■ WORK ITEM: The data must be returned in full, with no character altered.

■ SOURCE MATERIAL:

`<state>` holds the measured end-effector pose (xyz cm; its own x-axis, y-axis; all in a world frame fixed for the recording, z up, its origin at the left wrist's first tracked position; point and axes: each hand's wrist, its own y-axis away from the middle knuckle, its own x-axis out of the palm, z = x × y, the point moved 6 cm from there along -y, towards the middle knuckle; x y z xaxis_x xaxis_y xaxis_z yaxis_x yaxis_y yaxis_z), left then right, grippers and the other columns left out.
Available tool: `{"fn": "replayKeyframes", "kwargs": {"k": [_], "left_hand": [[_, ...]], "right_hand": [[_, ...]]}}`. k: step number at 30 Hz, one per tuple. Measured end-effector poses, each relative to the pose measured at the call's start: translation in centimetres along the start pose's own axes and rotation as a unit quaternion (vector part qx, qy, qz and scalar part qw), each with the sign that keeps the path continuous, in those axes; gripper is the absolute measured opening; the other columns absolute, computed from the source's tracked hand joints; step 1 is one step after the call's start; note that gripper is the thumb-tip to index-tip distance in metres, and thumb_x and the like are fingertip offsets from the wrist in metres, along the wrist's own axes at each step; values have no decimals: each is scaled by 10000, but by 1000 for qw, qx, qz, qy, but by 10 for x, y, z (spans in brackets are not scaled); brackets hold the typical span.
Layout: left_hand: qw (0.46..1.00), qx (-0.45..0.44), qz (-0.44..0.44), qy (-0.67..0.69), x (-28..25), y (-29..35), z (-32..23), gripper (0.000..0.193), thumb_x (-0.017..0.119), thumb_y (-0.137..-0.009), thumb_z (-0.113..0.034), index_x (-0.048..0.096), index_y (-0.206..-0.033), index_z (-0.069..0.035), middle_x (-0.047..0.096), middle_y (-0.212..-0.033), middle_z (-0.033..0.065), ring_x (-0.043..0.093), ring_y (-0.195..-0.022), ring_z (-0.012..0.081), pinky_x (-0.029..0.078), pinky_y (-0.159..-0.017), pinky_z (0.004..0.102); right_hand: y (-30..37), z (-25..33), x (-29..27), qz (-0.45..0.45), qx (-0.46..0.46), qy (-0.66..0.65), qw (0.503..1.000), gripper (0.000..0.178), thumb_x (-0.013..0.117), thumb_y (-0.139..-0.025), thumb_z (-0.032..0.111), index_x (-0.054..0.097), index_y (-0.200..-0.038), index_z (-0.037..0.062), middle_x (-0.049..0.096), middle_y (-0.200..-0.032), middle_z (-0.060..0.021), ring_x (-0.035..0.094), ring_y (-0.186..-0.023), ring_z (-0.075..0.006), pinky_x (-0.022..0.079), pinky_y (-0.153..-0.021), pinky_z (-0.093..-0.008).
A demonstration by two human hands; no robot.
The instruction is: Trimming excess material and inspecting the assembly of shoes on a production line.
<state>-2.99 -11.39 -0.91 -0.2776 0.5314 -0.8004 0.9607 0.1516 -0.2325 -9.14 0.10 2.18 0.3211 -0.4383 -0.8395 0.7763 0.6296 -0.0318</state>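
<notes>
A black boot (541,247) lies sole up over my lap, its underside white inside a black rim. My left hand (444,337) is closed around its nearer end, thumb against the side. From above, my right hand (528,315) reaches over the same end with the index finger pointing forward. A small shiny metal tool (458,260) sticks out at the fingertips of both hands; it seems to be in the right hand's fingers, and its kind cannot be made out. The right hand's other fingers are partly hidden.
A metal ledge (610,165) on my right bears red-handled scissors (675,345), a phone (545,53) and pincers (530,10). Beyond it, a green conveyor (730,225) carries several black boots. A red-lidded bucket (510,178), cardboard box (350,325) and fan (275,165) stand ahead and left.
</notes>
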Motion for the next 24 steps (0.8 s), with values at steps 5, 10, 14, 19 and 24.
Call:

■ OUTPUT OF THE TASK:
`<state>` holds the measured end-effector pose (xyz cm; its own x-axis, y-axis; all in a world frame fixed for the recording, z up, its origin at the left wrist's first tracked position; point and axes: each hand's wrist, its own y-axis away from the middle knuckle, its own x-axis out of the palm, z = x × y, the point moved 6 cm from there along -y, towards the middle knuckle; x y z xaxis_x xaxis_y xaxis_z yaxis_x yaxis_y yaxis_z), left then right, grippers and the other columns left out.
Available tool: `{"fn": "replayKeyframes", "kwargs": {"k": [_], "left_hand": [[_, ...]], "right_hand": [[_, ...]]}}`. k: step number at 30 Hz, one per tuple. Measured end-effector poses, each relative to the pose measured at the call's start: translation in centimetres along the start pose's own axes and rotation as a unit quaternion (vector part qx, qy, qz and scalar part qw), each with the sign that keeps the path continuous, in those axes; gripper is the absolute measured opening; the other columns absolute, computed from the source's tracked hand joints; step 1 is one step after the call's start; note that gripper is the thumb-tip to index-tip distance in metres, and thumb_x and the like are fingertip offsets from the wrist in metres, along the wrist's own axes at each step; values have no decimals: each is scaled by 10000, but by 1000 for qw, qx, qz, qy, but by 10 for x, y, z (spans in brackets are not scaled); brackets hold the typical span.
Layout: left_hand: qw (0.46..1.00), qx (-0.45..0.44), qz (-0.44..0.44), qy (-0.67..0.69), x (-28..25), y (-29..35), z (-32..23), gripper (0.000..0.193), thumb_x (-0.017..0.119), thumb_y (-0.137..-0.009), thumb_z (-0.113..0.034), index_x (-0.048..0.096), index_y (-0.206..-0.033), index_z (-0.069..0.035), middle_x (-0.047..0.096), middle_y (-0.212..-0.033), middle_z (-0.033..0.065), ring_x (-0.043..0.093), ring_y (-0.195..-0.022), ring_z (-0.012..0.081), pinky_x (-0.029..0.078), pinky_y (-0.159..-0.017), pinky_z (0.004..0.102); right_hand: y (-30..37), z (-25..33), x (-29..27), qz (-0.45..0.45), qx (-0.46..0.46), qy (-0.66..0.65), qw (0.503..1.000), gripper (0.000..0.178), thumb_x (-0.013..0.117), thumb_y (-0.139..-0.025), thumb_z (-0.032..0.111), index_x (-0.054..0.097), index_y (-0.200..-0.038), index_z (-0.037..0.062), middle_x (-0.049..0.096), middle_y (-0.200..-0.032), middle_z (-0.060..0.021), ring_x (-0.035..0.094), ring_y (-0.186..-0.023), ring_z (-0.075..0.006), pinky_x (-0.022..0.079), pinky_y (-0.153..-0.021), pinky_z (-0.093..-0.008).
A demonstration by two human hands; no robot.
The instruction is: Trimming excess material and inspecting the assembly of shoes on a production line.
<state>-2.99 -11.39 -0.91 -0.2776 0.5314 -0.8004 0.9607 0.1516 -0.2325 -9.14 0.10 2.18 0.3211 -0.4383 -0.8395 0.7763 0.6296 -0.0318</state>
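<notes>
A black boot (541,247) lies sole up over my lap, its underside white inside a black rim. My left hand (444,337) is closed around its nearer end, thumb against the side. From above, my right hand (528,315) reaches over the same end with the index finger pointing forward. A small shiny metal tool (458,260) sticks out at the fingertips of both hands; it seems to be in the right hand's fingers, and its kind cannot be made out. The right hand's other fingers are partly hidden.
A metal ledge (610,165) on my right bears red-handled scissors (675,345), a phone (545,53) and pincers (530,10). Beyond it, a green conveyor (730,225) carries several black boots. A red-lidded bucket (510,178), cardboard box (350,325) and fan (275,165) stand ahead and left.
</notes>
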Motion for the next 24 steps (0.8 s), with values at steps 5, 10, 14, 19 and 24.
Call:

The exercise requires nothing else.